(Records from a collection)

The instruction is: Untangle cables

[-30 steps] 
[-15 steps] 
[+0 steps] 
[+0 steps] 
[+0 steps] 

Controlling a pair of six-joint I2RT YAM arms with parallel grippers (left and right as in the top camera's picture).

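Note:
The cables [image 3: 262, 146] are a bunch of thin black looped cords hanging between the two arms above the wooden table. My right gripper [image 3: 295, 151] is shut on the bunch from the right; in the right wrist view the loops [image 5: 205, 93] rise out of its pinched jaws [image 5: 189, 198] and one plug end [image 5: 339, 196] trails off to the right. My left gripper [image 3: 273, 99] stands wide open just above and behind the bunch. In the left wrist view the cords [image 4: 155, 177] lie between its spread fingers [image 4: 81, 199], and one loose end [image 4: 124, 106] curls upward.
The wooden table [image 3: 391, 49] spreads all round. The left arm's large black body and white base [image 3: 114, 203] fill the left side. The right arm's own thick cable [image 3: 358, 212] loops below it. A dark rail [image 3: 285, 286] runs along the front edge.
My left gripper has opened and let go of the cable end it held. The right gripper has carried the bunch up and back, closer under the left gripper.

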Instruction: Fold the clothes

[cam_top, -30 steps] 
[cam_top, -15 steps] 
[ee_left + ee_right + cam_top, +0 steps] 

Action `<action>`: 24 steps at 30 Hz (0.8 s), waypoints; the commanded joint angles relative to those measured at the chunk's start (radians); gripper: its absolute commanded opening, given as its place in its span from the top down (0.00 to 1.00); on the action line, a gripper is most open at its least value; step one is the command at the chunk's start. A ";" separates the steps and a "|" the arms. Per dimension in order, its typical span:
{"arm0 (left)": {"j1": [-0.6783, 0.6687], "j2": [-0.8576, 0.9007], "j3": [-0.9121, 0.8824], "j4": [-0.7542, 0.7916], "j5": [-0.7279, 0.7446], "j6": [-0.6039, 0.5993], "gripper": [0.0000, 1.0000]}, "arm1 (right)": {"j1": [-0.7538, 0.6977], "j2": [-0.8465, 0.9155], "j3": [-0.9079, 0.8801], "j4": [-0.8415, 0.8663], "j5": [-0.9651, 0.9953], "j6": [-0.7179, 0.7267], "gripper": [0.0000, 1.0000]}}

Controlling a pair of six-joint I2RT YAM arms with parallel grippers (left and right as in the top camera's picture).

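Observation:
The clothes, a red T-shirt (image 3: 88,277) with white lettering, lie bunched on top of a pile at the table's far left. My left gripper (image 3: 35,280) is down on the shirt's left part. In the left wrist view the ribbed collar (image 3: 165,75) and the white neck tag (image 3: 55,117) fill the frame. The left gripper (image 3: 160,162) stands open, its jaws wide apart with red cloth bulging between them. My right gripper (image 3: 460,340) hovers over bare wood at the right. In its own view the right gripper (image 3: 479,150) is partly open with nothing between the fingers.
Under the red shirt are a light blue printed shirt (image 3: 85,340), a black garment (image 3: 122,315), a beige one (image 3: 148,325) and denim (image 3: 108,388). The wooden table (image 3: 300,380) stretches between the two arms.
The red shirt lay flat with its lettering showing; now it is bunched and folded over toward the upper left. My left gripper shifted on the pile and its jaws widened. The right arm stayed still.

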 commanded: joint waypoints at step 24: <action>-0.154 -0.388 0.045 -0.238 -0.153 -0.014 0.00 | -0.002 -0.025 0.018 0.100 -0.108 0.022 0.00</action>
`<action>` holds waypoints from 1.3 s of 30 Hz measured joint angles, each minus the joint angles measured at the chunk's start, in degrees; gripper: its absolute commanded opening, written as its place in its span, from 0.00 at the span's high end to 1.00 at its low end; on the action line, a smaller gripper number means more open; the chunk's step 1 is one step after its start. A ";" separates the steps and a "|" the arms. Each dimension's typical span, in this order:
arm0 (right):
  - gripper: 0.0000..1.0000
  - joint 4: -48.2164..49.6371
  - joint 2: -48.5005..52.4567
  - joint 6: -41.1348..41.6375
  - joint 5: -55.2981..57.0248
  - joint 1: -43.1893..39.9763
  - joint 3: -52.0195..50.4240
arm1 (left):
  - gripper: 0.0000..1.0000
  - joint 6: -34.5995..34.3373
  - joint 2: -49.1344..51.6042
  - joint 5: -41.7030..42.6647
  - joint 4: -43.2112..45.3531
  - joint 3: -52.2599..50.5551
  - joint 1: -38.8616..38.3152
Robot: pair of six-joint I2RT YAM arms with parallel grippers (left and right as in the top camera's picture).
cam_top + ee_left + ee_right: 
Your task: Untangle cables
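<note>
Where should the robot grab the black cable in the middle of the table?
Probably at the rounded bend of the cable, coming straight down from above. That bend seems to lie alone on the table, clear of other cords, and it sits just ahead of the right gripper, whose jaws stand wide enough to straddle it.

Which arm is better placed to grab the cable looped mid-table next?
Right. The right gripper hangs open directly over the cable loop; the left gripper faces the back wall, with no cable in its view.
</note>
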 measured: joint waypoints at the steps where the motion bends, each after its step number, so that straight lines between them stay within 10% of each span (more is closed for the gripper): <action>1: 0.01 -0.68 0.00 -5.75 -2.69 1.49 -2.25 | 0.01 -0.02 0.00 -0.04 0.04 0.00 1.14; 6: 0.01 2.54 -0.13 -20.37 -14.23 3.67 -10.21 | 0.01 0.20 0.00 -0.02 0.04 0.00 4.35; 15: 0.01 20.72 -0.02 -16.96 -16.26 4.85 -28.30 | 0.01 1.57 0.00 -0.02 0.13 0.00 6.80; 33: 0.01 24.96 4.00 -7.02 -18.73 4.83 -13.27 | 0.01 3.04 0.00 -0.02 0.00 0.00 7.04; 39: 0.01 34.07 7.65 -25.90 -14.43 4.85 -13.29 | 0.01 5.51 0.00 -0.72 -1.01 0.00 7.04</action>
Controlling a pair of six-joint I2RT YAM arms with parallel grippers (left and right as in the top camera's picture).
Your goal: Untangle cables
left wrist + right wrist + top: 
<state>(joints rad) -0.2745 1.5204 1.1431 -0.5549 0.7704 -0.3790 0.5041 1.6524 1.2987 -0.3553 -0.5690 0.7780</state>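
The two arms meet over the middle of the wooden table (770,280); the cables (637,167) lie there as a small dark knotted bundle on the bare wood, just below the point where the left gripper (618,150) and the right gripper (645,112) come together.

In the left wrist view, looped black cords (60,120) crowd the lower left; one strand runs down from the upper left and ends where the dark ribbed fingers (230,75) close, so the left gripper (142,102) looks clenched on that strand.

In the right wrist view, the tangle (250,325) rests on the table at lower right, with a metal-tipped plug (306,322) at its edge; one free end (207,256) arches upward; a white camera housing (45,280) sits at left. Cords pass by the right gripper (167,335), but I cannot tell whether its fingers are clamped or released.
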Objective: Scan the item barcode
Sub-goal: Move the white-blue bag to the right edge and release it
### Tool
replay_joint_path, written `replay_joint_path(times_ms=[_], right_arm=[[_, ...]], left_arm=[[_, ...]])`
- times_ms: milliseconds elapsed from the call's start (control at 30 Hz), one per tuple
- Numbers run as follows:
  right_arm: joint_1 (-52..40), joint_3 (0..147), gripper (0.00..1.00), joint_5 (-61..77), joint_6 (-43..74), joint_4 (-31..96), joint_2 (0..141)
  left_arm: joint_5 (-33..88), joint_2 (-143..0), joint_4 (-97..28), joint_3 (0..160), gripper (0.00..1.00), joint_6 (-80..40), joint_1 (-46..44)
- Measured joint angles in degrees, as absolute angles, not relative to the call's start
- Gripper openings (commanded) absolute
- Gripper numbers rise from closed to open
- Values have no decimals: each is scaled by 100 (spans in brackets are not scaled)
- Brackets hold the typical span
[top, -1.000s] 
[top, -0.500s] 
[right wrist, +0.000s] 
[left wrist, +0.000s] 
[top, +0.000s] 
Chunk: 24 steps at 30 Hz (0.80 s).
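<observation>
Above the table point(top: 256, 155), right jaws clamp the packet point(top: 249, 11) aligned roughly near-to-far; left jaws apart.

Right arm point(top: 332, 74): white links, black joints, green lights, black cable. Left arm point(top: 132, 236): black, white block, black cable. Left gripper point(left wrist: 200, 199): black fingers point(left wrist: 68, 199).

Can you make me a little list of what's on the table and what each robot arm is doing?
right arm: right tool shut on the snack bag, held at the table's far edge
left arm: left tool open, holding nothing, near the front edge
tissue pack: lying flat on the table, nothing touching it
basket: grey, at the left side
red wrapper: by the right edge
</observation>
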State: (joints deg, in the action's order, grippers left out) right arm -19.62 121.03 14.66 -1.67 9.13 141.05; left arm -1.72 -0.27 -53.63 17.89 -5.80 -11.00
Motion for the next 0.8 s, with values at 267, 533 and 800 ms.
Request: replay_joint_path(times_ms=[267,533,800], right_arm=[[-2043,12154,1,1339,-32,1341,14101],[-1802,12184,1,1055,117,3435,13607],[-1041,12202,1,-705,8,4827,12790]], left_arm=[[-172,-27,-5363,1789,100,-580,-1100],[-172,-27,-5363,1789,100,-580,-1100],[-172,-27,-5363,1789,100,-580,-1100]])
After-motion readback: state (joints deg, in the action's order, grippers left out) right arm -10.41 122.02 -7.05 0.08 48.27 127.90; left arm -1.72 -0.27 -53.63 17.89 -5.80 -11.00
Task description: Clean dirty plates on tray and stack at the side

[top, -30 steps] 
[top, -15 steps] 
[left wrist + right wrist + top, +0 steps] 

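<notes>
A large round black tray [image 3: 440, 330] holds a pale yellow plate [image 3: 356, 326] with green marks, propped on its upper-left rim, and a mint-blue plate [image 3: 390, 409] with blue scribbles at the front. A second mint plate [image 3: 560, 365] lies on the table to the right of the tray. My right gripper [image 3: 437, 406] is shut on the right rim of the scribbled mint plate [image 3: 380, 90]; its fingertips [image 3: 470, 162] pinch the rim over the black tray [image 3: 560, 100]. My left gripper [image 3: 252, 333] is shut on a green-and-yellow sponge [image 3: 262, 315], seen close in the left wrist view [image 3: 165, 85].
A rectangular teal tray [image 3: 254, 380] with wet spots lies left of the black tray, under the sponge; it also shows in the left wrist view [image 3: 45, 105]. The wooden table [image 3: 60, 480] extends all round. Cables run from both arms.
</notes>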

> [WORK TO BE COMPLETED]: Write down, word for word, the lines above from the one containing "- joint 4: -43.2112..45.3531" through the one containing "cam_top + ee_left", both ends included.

> [WRITTEN RESPONSE]:
  - joint 4: -43.2112..45.3531
  - joint 3: -52.2599..50.5551
  - joint 1: -38.8616..38.3152
Robot: pair of six-joint I2RT YAM arms with parallel grippers (left and right as in the top camera's picture).
cam_top + ee_left + ee_right: 

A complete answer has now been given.